_Problem to solve_
Apart from the images, the entire listing below must be restated word for word.

_Supplied data_

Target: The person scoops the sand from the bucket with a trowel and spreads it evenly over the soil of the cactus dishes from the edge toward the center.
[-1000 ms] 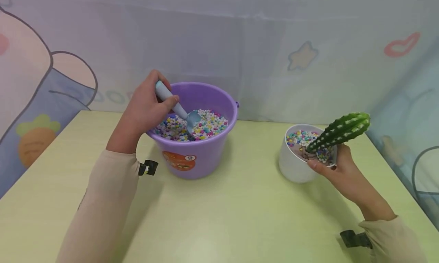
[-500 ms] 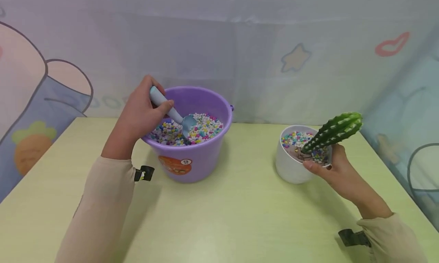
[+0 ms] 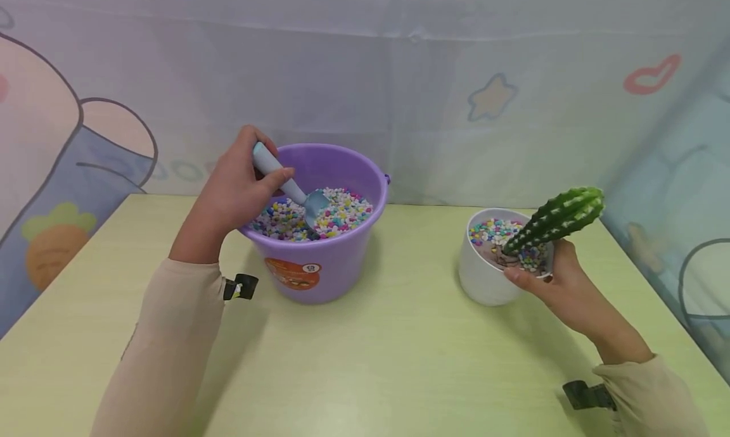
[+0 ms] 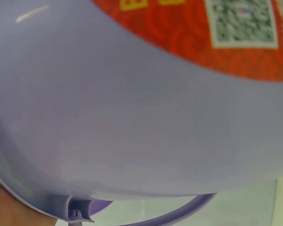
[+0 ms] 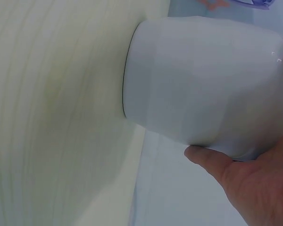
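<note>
My left hand grips the handle of a light blue scoop over the purple bucket. The scoop's head dips into small multicoloured pebbles inside the bucket. At the right, my right hand holds the near right rim of a white pot, with the thumb at its front edge. A green cactus leans to the right out of the pot. Coloured pebbles cover part of the brown surface around its base. In the right wrist view the white pot stands on the table.
The pale yellow table reaches back to a printed cloth backdrop. The bucket's handle hangs at its far side in the left wrist view. Between bucket and pot lies a stretch of bare tabletop.
The head view has shifted slightly, so the scene sits a little lower and further left. Both hands keep their holds, and the scoop stays in the pebbles.
</note>
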Demonstrator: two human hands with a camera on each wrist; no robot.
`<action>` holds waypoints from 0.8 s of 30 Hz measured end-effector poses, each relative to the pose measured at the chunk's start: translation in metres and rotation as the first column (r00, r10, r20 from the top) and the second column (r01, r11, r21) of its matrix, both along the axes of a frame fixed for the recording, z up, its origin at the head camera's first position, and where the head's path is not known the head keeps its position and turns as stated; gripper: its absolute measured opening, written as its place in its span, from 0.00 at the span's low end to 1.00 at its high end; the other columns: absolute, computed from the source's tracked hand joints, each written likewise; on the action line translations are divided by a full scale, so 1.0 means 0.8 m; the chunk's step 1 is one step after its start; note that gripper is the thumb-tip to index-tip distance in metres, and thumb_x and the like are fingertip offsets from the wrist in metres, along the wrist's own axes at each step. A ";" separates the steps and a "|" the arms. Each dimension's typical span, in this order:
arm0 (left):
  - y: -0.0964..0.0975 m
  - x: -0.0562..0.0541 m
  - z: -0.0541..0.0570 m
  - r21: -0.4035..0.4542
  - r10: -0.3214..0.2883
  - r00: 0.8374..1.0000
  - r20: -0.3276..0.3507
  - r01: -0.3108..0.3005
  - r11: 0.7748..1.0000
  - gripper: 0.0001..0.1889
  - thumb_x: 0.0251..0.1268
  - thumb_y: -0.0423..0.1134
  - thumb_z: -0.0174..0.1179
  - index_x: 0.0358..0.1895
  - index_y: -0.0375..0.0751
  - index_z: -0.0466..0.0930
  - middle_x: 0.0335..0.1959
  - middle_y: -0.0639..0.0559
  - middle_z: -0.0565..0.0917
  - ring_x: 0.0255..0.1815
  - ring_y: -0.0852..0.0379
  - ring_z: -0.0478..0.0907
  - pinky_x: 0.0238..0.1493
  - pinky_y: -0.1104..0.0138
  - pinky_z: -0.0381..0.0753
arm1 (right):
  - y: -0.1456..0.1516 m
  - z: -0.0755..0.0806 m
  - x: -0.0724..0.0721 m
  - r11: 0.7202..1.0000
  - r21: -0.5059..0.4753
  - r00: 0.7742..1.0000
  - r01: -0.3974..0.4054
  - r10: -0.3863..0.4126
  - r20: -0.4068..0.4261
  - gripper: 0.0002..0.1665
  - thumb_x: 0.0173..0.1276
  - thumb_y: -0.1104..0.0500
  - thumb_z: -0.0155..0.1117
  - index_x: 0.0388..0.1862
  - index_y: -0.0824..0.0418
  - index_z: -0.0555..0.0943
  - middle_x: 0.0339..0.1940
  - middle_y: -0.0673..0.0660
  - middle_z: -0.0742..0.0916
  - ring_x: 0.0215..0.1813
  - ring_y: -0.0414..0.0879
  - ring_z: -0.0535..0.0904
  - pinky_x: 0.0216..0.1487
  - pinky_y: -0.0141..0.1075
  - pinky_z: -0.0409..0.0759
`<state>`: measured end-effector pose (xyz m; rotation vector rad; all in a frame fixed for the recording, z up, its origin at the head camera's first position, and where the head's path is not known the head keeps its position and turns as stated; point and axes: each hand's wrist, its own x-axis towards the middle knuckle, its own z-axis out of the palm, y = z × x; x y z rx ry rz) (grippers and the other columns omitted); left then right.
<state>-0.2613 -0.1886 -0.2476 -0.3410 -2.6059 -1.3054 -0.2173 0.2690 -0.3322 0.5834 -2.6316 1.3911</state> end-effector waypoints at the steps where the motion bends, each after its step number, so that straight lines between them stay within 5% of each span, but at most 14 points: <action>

_Solution for this exercise_
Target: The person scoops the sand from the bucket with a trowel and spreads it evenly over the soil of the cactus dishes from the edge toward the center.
[-1000 ms] 
[-500 ms] 
[+0 ms] 
[+0 ms] 
[+0 ms] 
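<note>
My left hand grips the handle of a light blue scoop over the purple bucket. The scoop's head dips into small multicoloured pebbles inside the bucket. At the right, my right hand holds the near right rim of a white pot, with the thumb at its front edge. A green cactus leans to the right out of the pot. Coloured pebbles cover part of the brown surface around its base. In the right wrist view the white pot stands on the table.
The pale yellow table reaches back to a printed cloth backdrop. The bucket's handle hangs at its far side in the left wrist view. Between bucket and pot lies a stretch of bare tabletop.
The head view has shifted slightly, so the scene sits a little lower and further left. Both hands keep their holds, and the scoop stays in the pebbles.
</note>
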Demonstrator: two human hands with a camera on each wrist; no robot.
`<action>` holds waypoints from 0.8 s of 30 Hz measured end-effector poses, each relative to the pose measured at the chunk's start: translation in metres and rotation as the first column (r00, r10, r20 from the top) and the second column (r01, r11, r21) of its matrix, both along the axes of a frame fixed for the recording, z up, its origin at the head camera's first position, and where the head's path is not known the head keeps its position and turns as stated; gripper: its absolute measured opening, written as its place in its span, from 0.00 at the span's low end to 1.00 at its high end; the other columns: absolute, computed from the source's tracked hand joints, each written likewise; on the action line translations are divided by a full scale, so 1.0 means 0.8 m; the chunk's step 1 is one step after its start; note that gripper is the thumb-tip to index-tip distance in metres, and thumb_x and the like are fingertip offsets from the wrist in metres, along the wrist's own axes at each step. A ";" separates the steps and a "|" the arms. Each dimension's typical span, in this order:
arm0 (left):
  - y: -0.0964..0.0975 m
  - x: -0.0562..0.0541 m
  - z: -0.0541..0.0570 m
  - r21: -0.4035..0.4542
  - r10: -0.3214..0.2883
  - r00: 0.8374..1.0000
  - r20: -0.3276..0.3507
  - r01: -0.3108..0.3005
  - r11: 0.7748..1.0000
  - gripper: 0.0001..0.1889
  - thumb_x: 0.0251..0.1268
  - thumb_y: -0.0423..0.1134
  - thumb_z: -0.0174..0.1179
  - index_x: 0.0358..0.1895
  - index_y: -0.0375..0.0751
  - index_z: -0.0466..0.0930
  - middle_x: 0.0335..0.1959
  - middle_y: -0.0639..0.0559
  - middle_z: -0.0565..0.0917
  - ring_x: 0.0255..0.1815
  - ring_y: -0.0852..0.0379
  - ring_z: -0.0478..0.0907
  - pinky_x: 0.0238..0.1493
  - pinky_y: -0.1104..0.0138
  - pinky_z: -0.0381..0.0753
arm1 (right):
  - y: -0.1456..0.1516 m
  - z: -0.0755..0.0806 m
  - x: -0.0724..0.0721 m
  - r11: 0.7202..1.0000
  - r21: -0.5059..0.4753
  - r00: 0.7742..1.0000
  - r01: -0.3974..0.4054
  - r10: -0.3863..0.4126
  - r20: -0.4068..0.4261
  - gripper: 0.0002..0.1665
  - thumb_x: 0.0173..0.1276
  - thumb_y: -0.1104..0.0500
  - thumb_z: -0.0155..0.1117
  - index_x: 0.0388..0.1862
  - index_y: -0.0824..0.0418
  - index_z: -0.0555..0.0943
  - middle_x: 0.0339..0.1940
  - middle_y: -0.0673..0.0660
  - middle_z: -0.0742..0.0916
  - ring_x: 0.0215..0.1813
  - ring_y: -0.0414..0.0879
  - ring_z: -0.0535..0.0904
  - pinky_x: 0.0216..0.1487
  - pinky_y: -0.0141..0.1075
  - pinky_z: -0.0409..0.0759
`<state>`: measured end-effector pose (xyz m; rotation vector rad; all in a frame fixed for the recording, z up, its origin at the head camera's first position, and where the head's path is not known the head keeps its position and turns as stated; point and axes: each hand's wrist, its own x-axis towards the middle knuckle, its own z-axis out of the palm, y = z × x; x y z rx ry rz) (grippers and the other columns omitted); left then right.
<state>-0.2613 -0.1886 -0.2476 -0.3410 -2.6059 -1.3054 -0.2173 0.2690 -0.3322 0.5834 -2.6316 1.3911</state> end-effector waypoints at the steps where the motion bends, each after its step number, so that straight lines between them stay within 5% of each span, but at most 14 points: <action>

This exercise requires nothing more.